Der Grünen-Politiker erhofft sich von einem Notstands-Beschluss eine „starke Signalwirkung“ und mahnt an, dann müsse aber auch „ein echter Maßnah­menkatalog her“.

Das Wort Notstand mag dramatisch klingen, aber tatsächlich ist alles nur halb so wild. „In der Tat, damit ist keine direkte Verpflichtung verbunden“, sagt Tobias Langer vom Fachbereich Umwelt und Klimaschutz der Stadt. Es sei „als ein Appell an Bund und Land zu verstehen“, Rahmenbedingungen zu schaffen, die es ermöglichen, Klimaziele der Stadt zu erreichen. „Das ist nicht wie ein Haushaltsnotstand zu sehen, der darin resultiert, dass man ab sofort nichts mehr ausgeben darf“, so Langer. Es komme vor allem darauf an, wie der Rat dies ausgestalte. Auch Sven Jürgensen, Pressesprecher der Stadt, plädiert dafür, die Ratssitzung am 28. Mai abzuwarten. Bis dahin sagt er: „Ich verstehe das eher als eine unverbindliche Absichtserklärung, als eine Art Selbstverpflichtung, deren Ausgestaltung jeder Stadt selber überlassen ist.“

Als „Wortgeklingel“ und Wahlkampfmanöver bezeichnet Andreas Peters, Vorsitzender des Naturschutzbunds Osnabrück (Nabu), die grüne Notstands-Idee. Ein „Umsteuern im allgemeinen Stadtplanungs- und Alltagsgeschehen“ sei gefordert, „keine Showveranstaltung, kein Lippenbekenntnis“.
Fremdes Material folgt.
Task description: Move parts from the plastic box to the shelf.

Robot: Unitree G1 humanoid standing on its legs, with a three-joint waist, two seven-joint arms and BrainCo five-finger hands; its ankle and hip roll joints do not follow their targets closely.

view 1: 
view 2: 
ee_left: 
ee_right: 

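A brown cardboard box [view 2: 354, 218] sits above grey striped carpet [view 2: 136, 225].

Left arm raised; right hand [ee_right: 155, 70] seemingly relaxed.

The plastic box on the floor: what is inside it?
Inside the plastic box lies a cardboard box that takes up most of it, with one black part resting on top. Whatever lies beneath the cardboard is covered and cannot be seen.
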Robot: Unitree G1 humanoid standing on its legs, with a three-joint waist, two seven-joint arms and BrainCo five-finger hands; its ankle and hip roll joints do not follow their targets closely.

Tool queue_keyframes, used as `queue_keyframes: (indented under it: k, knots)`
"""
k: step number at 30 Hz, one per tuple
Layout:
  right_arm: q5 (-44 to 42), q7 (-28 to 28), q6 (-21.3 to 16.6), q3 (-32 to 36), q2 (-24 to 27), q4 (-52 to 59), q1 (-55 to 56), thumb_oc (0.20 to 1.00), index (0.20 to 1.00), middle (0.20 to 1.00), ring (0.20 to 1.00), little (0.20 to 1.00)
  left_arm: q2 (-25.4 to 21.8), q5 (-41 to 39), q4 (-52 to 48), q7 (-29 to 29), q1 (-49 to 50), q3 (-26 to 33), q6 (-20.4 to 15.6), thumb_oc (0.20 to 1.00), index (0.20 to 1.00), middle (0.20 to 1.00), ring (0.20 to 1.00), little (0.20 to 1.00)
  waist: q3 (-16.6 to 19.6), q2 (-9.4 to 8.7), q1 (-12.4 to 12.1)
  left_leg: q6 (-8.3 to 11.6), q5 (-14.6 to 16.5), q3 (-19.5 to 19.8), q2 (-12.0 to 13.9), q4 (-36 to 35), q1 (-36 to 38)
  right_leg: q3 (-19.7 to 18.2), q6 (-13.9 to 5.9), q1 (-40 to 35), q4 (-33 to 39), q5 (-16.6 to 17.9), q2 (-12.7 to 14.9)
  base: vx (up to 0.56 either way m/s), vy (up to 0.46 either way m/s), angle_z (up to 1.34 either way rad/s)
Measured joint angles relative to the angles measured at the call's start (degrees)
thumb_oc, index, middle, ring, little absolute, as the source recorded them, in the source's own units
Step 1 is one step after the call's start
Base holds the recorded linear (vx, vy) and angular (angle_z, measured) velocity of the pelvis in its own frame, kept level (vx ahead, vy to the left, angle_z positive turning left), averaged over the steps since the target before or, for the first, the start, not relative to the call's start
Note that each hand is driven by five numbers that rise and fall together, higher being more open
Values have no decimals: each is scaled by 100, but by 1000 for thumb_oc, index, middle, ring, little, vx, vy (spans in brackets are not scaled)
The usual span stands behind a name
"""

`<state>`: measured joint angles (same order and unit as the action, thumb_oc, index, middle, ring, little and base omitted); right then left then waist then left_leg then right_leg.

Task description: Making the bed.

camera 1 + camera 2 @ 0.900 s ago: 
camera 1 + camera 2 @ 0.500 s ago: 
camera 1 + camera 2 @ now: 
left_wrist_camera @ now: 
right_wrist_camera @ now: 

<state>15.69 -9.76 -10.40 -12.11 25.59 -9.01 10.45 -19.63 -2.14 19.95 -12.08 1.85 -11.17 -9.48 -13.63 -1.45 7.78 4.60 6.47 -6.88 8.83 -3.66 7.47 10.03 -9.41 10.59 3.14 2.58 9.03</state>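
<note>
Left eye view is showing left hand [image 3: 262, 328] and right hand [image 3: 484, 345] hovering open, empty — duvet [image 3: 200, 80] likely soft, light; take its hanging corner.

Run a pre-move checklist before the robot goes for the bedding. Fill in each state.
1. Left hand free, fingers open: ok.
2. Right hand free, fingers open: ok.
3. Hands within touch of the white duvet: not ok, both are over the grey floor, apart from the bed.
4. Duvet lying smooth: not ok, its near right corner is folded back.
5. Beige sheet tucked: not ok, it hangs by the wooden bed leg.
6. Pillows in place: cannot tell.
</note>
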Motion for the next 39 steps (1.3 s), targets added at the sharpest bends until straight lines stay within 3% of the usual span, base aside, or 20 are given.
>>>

Osnabrück hatte 2010 als eine von 19 Kommunen den „Masterplan 100 Prozent Klimaschutz“ angestoßen. Dieser sieht eine Senkung der CO2-Emissionen um 95 Prozent und des Energieverbrauchs um 50 Prozent bis zum Jahr 2050 vor – im Vergleich zu 1990. Tatsächlich scheint die Stadt aber ziemlich hinterher zu hinken, was die eigenen Klimaziele angeht. Vier Beispiele, die zeigen warum:

Die (un)grünen Finger

Die „Grünen Finger“, von Osnabrück sind Wald-, Agrar- und öffentliche Grünflächen, die den Stadtkern mit der freien Landschaft verbinden sollen. Doch da gibt es die gewaltigen Gebäude und Parkplätze der Spedition Koch, die die Kuppe des Grünen Fingers „Piesberg-Haster Berg“ kappen oder die Kartbahn des stadtwerkeeigenen Nettebads, mitten im „Nettetal“. Tabuzonen sind die Finger also nicht, gegen wirtschaftliche Begehrlichkeiten haben sie keine Chance.

Müder Radverkehrsplan

Der Masterplan verspricht Verbesserungen im Radverkehr, doch im „Fahrradklimatest 2018“ des Allgemeinen Deutschen Fahrrad-Clubs (ADFC) schneidet Osnabrück mit der Gesamtnote 4,2 erneut unterdurchschnittlich ab. Der ADFC-Kreisverband Osnabrück spricht von „ungenügender Infrastruktur“, von „diskriminierenden Ampelschaltungen“. Daniel Doerk, Radaktivist und Blogger, sagt: „Immerhin haben wir den ‚Radverkehrsplan 2030‘. Aber es geht superschleppend voran. Wenn wir so weitermachen, haben wir vielleicht in 60 bis 100 Jahren ein durchgehendes Netz guter Radwege.“

Auf Kohle setzen

Die Stadtwerke Osnabrück AG, eine hundertprozentige Tochter der Stadt, investiert zwar auch in nachhaltige Energien, setzt aber weiterhin auf die Kohlekraft. Vor anderthalb Jahren hat sie ihren Anteil am Trianel-Steinkohlekraftwerk in Lünen aufgestockt. Nabu-Chef Peters: „Dadurch haben sich Ratsmehrheit und Stadtwerke endgültig aus jeder glaubwürdigen Klimaschutzpolitik verab­schiedet.“

A33-Dilemma

Das Neubauprojekt A33 Nord bei Osnabrück, 9,4 km lang, 150 Millionen Euro teuer. Die Osnabrücker Ratsmehrheit unterstützt den Bau. Er würde innerstädtische Verkehrsemissionen in ein Naherholungsgebiet transportieren, das teils unter FFH-Schutz steht. Ein „nicht nur ökologisches Drama“, sagt Rainer Comfere, Sprecher der örtlichen „Arbeitsgemeinschaft 'Besseres Verkehrskonzept’“.